TASK TO CARRY OUT
Take from the data every line in which the word "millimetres" is found.
[DATA RECORDS Boundary: Start]
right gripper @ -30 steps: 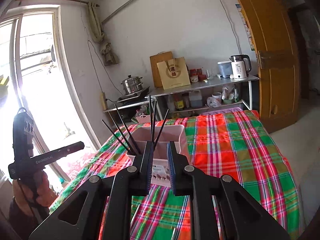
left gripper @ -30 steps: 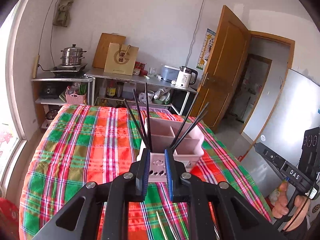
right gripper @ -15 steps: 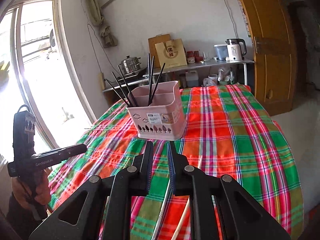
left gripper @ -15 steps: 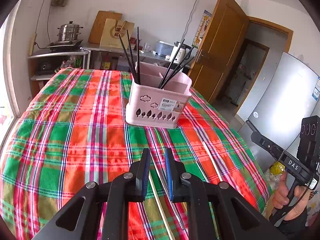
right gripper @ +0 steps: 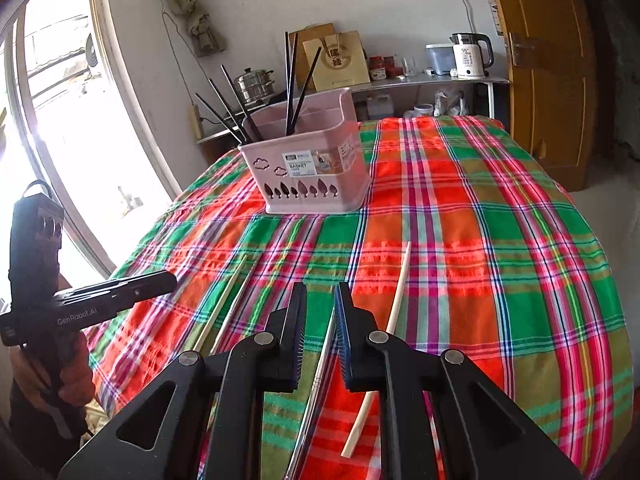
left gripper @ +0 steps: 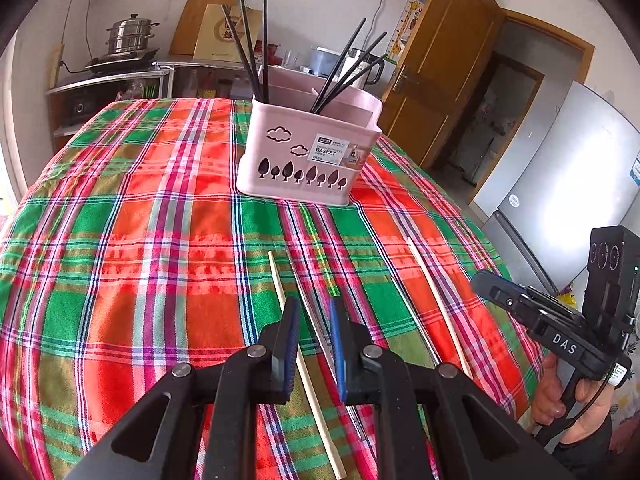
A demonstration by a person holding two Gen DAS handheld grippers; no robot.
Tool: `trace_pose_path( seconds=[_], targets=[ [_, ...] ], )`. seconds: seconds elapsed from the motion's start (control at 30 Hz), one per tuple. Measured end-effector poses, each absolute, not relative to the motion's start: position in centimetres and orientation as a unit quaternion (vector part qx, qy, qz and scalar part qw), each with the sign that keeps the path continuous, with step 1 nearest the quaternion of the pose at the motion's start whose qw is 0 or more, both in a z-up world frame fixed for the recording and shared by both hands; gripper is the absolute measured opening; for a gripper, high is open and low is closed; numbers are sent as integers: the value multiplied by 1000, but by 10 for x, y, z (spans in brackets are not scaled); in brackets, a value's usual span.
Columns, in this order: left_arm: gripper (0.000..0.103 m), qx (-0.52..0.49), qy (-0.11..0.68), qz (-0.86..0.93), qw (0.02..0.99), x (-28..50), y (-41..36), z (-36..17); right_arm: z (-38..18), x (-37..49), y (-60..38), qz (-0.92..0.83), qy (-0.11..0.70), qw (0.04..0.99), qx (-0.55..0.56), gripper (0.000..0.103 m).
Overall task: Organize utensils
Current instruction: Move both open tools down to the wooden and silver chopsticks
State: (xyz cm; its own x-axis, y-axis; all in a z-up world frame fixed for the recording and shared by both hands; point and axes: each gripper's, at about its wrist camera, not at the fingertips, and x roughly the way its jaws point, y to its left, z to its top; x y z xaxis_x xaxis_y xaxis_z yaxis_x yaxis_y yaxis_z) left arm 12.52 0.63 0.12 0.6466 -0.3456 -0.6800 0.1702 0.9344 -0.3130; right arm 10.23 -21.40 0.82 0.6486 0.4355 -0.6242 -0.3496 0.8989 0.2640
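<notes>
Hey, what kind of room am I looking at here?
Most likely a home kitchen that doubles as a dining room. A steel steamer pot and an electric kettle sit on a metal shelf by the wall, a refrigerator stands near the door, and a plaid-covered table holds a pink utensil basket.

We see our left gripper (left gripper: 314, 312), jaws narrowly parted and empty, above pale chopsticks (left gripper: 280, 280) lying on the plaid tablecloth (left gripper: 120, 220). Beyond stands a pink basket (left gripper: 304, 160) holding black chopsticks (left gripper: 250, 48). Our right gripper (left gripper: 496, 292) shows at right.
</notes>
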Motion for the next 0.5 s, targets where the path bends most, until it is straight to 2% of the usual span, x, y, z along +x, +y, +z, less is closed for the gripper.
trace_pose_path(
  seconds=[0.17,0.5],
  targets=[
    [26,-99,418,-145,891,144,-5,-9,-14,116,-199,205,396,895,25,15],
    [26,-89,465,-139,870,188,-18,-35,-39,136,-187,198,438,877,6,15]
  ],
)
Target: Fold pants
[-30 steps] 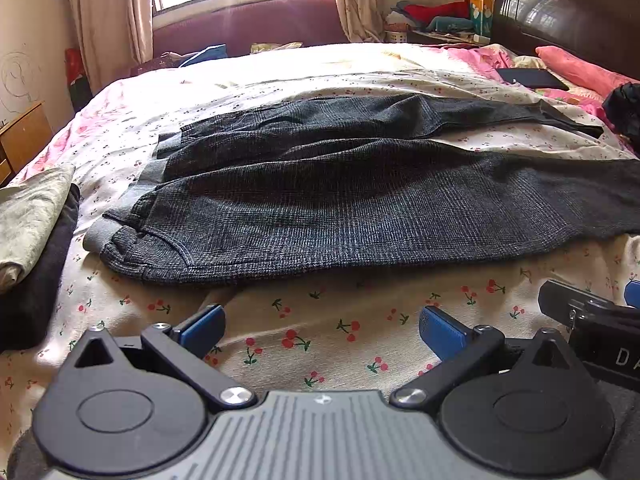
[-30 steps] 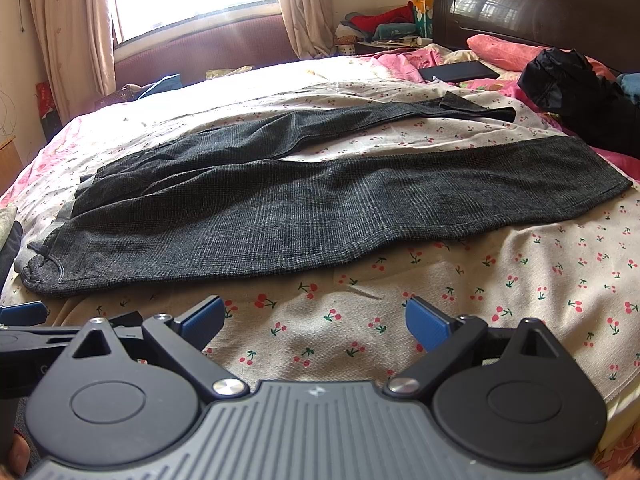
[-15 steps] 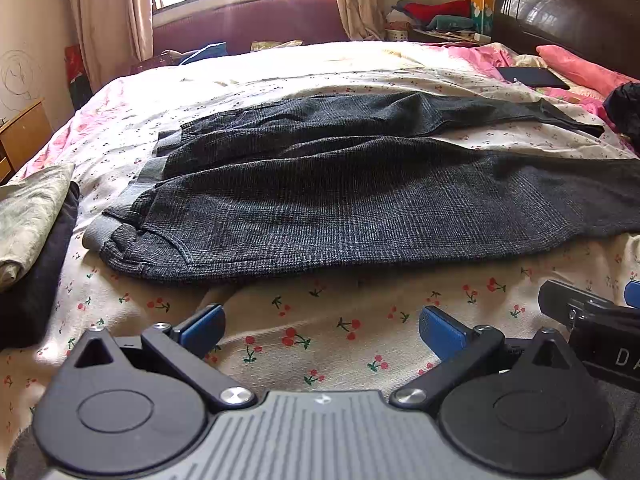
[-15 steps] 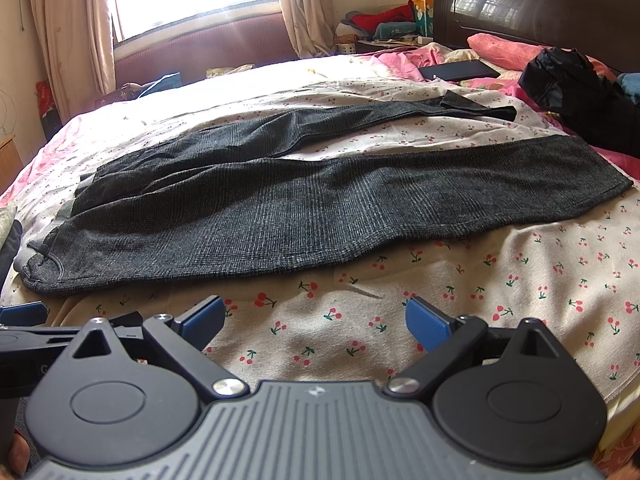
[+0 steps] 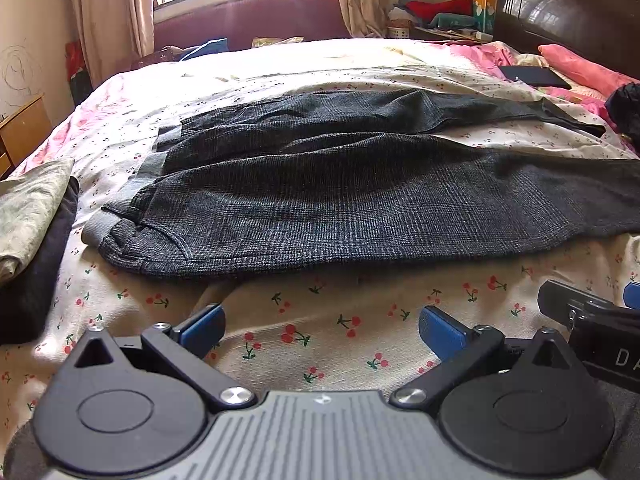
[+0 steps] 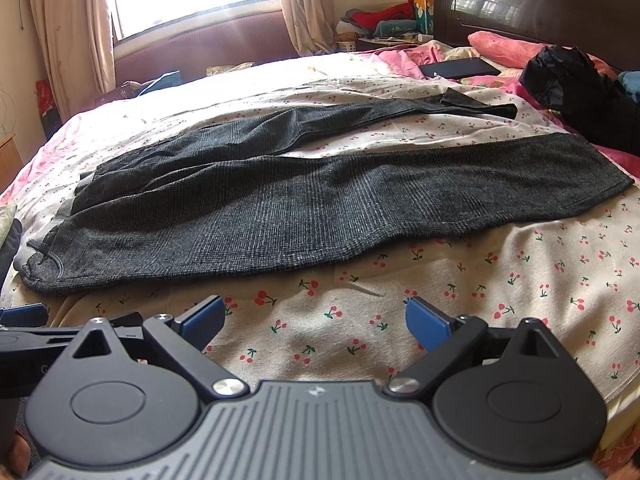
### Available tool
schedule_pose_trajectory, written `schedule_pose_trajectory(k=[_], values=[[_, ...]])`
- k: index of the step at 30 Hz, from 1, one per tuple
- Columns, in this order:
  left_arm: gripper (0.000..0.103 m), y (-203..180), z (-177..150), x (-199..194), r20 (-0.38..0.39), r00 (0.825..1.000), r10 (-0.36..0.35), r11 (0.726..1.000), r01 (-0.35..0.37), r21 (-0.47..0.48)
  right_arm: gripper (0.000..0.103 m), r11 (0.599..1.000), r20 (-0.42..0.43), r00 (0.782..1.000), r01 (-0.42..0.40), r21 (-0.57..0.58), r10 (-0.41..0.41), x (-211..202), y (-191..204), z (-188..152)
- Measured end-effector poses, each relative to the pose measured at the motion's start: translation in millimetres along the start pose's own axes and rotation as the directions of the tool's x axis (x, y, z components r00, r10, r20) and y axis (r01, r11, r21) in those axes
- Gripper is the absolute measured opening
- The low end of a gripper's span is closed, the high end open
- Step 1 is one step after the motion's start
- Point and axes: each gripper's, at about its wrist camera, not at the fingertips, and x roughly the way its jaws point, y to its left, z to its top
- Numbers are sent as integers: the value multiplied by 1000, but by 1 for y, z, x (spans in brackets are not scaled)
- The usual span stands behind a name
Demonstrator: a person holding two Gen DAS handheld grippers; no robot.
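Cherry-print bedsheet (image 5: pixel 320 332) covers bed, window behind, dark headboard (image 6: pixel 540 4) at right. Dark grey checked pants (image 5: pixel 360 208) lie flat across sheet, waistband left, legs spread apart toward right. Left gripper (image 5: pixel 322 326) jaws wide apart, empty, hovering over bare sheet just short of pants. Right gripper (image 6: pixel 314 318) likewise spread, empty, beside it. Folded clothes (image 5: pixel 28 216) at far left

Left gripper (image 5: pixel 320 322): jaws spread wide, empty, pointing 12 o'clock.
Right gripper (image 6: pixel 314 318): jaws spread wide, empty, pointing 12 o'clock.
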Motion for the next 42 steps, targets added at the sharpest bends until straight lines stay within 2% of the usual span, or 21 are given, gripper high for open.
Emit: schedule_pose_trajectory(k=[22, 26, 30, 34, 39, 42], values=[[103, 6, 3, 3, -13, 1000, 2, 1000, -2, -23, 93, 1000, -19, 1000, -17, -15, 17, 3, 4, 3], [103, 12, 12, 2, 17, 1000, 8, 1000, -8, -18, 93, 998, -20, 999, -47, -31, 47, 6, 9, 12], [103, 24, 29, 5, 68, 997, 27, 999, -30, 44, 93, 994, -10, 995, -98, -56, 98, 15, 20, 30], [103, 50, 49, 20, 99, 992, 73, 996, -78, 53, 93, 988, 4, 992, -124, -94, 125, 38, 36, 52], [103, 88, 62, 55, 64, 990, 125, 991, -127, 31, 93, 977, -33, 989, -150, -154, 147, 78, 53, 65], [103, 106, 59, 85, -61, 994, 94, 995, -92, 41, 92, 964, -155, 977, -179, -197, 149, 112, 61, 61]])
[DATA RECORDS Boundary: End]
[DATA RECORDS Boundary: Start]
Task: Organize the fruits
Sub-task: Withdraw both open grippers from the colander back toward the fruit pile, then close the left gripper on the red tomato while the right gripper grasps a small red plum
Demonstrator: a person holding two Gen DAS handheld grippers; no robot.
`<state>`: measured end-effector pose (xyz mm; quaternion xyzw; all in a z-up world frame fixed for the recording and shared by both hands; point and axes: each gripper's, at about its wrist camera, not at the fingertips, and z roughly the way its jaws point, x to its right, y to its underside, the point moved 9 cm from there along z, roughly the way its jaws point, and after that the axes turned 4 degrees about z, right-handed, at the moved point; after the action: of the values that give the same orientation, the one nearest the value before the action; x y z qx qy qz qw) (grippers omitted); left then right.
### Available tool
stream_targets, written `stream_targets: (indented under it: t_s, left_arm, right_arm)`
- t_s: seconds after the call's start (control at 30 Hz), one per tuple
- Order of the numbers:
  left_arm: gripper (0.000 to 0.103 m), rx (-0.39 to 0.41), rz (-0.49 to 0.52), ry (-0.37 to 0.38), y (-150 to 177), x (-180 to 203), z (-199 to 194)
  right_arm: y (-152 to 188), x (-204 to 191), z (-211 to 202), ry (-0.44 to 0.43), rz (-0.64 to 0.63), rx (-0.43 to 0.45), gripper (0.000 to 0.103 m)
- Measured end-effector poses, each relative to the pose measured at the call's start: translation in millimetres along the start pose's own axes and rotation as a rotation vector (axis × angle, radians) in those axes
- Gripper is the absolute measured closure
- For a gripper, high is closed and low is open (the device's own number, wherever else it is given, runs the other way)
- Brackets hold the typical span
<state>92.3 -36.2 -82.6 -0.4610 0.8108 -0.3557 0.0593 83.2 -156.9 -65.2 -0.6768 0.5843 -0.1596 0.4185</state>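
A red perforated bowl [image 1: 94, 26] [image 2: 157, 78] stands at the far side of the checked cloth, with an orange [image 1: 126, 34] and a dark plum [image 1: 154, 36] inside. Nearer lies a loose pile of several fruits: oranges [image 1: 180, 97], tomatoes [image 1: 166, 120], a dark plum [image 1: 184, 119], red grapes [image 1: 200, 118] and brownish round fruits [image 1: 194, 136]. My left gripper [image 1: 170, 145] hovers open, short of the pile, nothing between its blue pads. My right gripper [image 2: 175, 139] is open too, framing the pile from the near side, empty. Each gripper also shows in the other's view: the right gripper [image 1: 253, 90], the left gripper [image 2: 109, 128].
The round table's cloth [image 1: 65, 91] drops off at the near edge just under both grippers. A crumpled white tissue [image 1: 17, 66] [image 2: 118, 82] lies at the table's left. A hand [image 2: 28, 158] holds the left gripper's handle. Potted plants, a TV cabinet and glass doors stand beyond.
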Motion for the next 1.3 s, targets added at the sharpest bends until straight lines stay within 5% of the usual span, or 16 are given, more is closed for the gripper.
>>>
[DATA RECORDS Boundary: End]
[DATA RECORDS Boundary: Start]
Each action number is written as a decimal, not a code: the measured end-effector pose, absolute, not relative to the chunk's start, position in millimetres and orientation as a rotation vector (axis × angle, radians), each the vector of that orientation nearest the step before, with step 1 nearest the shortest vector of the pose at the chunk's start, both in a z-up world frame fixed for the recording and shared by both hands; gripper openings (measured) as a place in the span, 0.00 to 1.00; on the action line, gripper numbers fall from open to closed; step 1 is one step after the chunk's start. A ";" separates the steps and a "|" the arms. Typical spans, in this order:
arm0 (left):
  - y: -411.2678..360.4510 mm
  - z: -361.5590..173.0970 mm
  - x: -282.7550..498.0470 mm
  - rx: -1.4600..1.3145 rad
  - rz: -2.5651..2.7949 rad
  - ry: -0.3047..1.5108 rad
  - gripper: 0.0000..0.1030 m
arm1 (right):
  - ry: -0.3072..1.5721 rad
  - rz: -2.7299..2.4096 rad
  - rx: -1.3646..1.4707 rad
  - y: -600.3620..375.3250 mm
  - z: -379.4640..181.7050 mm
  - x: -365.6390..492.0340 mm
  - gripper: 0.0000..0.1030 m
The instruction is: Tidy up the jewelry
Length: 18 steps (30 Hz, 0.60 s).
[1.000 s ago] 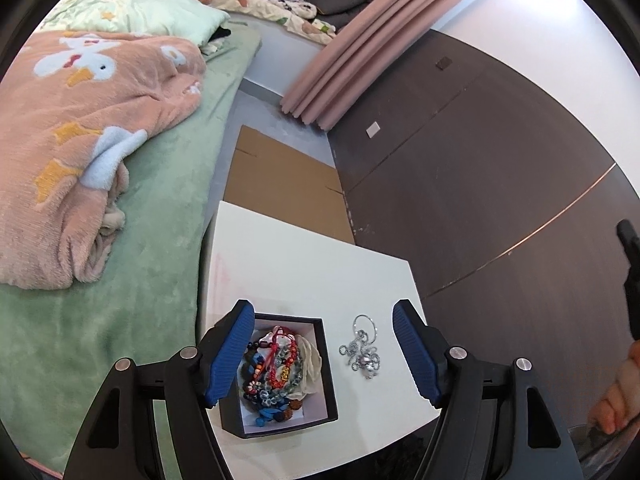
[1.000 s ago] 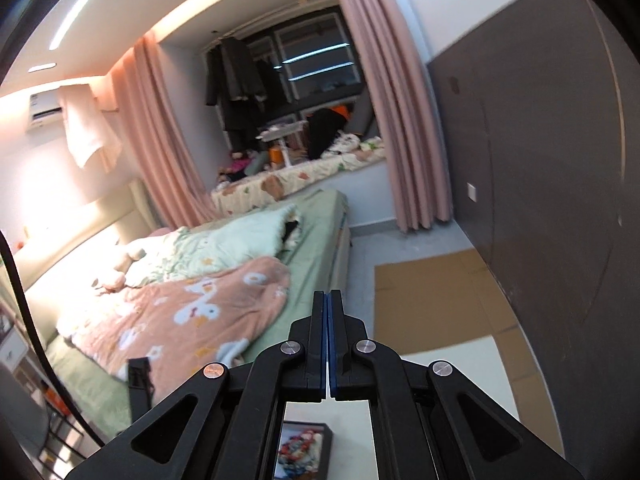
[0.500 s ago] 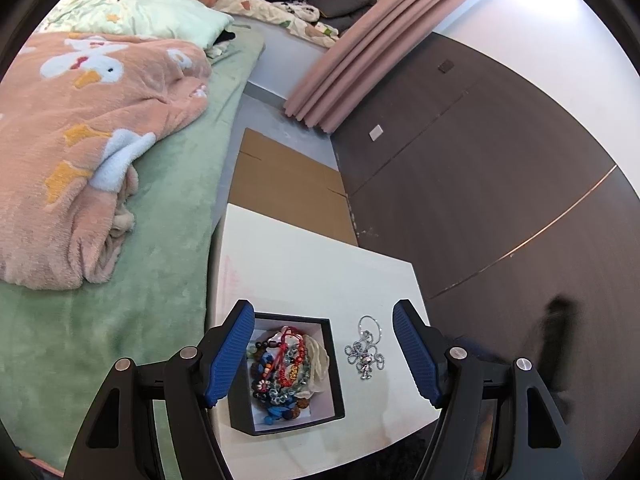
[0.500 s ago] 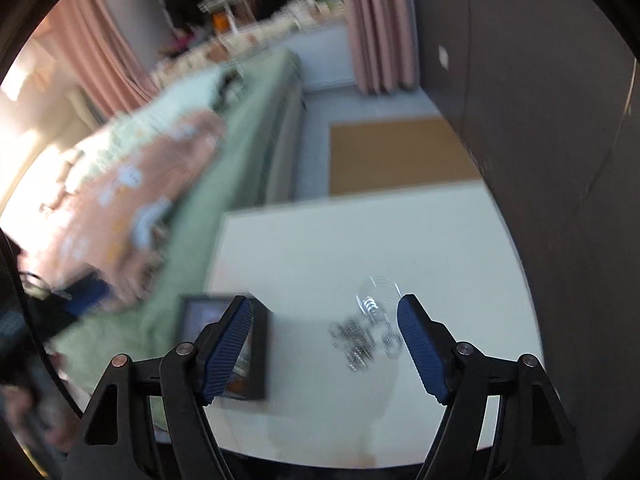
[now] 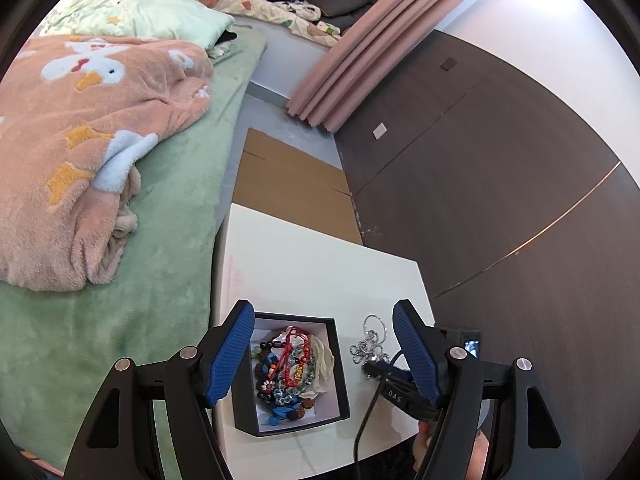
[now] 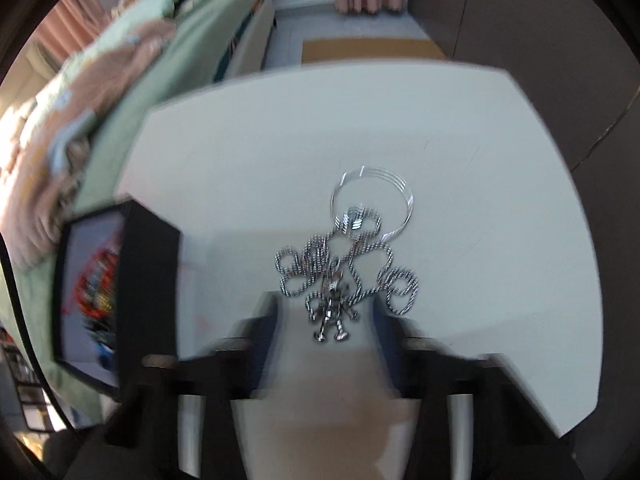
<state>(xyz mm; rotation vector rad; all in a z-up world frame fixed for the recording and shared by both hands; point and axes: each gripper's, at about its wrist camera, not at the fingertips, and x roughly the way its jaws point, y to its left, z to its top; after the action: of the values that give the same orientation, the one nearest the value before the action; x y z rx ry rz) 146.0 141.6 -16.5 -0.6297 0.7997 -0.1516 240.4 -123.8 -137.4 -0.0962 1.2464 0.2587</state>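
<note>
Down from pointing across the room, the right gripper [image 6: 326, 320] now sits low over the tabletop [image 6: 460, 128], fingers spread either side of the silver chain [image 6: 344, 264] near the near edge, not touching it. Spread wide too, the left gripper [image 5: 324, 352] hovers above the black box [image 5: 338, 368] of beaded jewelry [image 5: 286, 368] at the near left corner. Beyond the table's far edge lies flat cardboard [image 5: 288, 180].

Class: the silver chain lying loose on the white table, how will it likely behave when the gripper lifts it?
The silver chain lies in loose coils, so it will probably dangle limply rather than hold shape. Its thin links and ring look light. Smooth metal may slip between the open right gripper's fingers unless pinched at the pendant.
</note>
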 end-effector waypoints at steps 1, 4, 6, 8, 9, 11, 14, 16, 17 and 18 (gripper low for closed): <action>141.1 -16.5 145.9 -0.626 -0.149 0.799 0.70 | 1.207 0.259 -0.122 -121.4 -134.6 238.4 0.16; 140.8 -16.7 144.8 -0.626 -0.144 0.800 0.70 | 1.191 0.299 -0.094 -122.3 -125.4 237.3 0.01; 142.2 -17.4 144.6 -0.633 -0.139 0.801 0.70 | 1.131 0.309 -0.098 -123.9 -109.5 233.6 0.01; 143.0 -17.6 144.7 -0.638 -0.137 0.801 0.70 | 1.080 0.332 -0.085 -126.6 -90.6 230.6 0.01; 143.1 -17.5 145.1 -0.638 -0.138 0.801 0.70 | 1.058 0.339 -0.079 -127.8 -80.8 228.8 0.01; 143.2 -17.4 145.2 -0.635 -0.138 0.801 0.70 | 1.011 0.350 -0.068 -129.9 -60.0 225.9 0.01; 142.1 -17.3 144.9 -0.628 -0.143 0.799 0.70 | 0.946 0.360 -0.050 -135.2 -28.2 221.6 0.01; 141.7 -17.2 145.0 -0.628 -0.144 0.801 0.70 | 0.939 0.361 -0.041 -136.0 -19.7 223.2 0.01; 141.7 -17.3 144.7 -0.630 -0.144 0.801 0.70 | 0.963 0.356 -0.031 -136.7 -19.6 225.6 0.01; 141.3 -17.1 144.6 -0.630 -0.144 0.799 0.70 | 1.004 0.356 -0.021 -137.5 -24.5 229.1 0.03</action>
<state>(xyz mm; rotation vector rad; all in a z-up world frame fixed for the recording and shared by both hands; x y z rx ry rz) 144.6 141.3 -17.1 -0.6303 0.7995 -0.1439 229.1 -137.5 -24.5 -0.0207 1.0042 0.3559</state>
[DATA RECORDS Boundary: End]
SOLUTION BELOW
- Measured end-effector poses, each relative to the pose measured at the motion's start: translation in millimetres along the start pose's own axes and rotation as the directions of the tool's x axis (x, y, z components r00, r10, r20) and y axis (r01, r11, r21) in those axes
- Measured end-effector poses, each relative to the pose measured at the call's start: translation in millimetres along the start pose's own axes and rotation as a rotation vector (axis × angle, radians) in those axes
Each action number is written as a decimal, not a code: the measured end-effector pose, absolute, not relative to the chunk's start, position in millimetres and orientation as a rotation vector (axis × angle, radians), each the vector of that orientation nearest the step before, with step 1 nearest the shortest vector of the pose at the chunk's start, both in a z-up world frame fixed for the recording and shared by both hands; gripper openings (measured) as a place in the span, 0.00 to 1.00; on the action line, gripper numbers fall from open to closed; step 1 is one step after the chunk's start. A ";" separates the steps and a "|" the arms. Typical spans, in this order:

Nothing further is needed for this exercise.